Don’t come here looking for short cuts or quick how-tos. Every writer is different. I could offer you advice on how I came up with my different cultures, and sure, maybe some people would find that helpful, but some of you won’t. And I can’t promise you that it will make your story better.

Only YOU can make YOUR story better.

I’ll try never to tell anyone how to write. I’ll try only to tell people what I’ve done on my own journey. Because every writer works in a different way.

I can’t give advice because I’m not really sure myself how I do it. I just write.

That’s the only bit of advice you’ll get from me. Just write. Just do it. Otherwise you’ll never finish what you’ve started.

I don’t write to a formula. I write from instinct. No one has been able to teach me, and now that I’m nearing publishing my own novels, I’ve come to realise that they are different from standard novels. Hopefully my audience will be looking for what I’m offering. A story that doesn’t follow traditional plots with traditional heroes and traditional problems.
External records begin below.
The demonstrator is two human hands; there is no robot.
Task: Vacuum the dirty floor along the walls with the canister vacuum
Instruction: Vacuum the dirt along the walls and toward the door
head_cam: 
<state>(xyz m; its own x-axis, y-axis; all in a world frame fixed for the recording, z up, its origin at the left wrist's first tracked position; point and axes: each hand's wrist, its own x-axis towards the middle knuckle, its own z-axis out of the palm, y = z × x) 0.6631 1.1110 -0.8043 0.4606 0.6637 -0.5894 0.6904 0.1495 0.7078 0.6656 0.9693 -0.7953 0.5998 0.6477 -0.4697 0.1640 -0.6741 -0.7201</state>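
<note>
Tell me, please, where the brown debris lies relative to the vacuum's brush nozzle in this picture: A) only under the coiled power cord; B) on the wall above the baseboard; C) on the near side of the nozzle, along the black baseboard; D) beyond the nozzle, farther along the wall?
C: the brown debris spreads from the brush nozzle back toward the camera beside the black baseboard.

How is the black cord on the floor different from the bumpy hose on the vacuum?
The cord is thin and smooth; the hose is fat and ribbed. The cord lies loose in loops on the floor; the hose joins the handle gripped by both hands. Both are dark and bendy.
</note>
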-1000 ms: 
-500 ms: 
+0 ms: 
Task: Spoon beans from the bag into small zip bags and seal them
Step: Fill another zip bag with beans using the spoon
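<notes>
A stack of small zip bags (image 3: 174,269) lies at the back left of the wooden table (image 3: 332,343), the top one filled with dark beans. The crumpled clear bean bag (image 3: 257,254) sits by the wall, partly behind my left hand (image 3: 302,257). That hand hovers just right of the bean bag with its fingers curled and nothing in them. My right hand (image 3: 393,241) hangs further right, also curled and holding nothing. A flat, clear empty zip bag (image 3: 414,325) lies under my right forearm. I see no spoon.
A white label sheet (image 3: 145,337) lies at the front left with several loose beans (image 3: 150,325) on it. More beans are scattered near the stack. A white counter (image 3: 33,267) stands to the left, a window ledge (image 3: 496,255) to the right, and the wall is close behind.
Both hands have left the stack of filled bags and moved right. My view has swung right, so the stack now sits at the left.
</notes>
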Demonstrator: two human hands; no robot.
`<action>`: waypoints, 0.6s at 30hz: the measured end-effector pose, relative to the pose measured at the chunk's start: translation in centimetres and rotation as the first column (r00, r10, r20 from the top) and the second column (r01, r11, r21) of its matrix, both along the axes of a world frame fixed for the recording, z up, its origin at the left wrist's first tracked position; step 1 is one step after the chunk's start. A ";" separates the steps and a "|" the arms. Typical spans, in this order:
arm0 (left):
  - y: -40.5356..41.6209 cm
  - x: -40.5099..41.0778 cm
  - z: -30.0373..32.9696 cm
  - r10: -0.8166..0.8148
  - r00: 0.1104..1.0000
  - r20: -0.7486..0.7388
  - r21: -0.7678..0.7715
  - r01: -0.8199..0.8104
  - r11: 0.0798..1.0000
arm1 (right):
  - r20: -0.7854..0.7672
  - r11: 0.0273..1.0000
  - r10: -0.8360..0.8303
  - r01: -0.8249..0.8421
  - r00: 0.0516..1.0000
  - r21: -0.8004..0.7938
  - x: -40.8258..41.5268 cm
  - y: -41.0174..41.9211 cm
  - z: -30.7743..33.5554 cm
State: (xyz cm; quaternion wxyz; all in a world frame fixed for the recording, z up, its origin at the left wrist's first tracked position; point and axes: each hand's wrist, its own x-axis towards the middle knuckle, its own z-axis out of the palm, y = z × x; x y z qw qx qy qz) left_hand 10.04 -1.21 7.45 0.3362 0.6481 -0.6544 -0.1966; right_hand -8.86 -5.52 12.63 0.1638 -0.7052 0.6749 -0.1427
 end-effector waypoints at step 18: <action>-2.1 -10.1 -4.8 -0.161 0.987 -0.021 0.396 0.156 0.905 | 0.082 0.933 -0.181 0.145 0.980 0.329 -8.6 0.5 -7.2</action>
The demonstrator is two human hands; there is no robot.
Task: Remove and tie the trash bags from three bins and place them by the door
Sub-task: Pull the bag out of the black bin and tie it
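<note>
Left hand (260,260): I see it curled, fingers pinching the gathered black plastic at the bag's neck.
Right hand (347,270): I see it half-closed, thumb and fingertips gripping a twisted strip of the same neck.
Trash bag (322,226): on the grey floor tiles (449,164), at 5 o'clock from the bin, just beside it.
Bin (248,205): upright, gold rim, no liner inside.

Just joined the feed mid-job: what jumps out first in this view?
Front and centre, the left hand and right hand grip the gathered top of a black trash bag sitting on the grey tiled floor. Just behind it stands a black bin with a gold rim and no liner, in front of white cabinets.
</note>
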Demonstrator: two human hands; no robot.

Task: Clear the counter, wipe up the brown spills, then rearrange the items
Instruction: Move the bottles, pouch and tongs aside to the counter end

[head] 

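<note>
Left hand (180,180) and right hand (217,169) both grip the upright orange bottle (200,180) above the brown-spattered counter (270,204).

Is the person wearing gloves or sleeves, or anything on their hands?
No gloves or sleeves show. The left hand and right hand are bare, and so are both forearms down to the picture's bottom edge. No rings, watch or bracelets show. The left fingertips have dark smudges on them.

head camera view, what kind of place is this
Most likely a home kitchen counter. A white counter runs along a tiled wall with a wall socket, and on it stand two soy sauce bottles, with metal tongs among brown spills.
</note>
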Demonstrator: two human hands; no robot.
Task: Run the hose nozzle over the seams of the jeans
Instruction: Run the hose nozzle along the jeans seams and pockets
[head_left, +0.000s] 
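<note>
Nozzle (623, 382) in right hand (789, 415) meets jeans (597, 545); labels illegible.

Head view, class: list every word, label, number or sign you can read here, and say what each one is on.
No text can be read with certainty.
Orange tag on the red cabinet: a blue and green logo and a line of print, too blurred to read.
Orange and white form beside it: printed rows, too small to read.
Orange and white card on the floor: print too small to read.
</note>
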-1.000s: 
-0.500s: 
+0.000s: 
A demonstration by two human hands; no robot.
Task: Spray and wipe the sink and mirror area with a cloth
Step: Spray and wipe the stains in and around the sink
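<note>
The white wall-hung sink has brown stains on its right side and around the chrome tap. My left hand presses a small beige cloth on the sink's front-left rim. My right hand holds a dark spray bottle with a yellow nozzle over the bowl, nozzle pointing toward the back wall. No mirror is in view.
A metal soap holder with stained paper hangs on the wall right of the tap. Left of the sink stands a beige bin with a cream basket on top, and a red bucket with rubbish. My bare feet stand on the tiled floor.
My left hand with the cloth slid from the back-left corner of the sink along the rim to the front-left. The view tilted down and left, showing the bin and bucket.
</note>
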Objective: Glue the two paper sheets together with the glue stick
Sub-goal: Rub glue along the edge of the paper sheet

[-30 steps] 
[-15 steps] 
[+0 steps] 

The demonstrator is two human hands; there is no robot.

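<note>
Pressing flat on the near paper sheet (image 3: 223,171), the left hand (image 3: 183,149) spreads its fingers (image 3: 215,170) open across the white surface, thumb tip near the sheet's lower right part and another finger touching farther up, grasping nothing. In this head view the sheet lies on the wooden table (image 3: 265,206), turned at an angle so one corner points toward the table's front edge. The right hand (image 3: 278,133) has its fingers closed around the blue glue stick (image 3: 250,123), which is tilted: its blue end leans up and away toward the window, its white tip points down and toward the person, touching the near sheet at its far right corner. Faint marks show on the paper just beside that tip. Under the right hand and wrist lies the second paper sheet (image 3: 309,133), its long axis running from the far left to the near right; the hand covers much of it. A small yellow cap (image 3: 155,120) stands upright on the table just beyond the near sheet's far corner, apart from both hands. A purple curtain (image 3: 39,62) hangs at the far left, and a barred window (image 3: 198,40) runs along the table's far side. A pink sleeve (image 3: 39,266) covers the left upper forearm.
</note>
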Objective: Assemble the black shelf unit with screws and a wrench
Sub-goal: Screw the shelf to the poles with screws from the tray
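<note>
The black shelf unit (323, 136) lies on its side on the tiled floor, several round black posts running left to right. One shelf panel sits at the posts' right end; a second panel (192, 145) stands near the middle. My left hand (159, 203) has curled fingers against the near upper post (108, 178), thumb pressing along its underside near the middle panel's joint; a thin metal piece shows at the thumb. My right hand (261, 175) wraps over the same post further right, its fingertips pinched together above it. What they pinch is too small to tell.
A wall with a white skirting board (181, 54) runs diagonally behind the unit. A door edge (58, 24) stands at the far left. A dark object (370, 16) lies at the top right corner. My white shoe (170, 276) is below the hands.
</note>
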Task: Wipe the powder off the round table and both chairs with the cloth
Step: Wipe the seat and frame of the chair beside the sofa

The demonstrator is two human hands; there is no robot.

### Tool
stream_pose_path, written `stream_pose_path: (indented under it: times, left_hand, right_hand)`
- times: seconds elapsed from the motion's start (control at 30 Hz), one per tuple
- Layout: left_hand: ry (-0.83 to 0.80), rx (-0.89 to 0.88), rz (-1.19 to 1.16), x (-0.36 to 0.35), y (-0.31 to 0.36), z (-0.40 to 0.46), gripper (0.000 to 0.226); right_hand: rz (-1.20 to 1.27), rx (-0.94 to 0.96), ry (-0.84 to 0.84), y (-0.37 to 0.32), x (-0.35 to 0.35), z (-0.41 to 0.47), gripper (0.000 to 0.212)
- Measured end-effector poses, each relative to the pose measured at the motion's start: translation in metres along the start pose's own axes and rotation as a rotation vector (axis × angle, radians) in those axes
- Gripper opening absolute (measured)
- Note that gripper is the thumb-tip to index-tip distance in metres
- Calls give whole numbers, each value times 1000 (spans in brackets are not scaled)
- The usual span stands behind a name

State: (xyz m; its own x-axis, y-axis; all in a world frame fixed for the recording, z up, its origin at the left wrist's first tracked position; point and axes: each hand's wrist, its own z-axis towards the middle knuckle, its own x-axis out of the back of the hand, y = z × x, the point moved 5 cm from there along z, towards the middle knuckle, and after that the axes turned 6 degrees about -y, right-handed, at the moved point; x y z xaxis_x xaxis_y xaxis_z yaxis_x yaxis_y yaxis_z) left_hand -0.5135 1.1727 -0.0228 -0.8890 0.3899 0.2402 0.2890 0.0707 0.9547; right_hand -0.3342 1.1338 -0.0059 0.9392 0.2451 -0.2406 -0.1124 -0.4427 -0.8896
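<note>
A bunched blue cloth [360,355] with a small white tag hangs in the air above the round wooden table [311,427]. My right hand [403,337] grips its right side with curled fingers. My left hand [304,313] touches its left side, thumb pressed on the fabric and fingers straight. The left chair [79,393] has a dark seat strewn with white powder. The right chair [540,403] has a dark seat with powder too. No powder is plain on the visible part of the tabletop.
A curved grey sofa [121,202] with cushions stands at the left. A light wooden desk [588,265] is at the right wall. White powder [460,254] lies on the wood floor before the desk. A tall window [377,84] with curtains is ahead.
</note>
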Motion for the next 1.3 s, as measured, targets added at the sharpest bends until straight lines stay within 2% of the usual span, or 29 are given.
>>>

And if we all wrote to a formula, we’d never have any really great novels anymore, would we?

2 thoughts on “How to Write the Perfect Novel

  1. Charlotte says:

    Thank you for this post. I’ve been discussing some similar thoughts on my own blog recently, and one thing I firmly agree with is: it’s okay to be different. More than that, it’s tremendous to be able to be different. The sameness of current literature is dull, and the pressure to be the same as a writer is stifling.

    I also firmly believe that nobody can tell you exactly how to write, and nobody should try. Some advice can be useful on the most basic of principles, but for the most part each writer has to find their own way. That’s the only way to produce truly distinctive, original work.

    I’m always looking for something really different to read, so I’ll be interested to hear more about your work!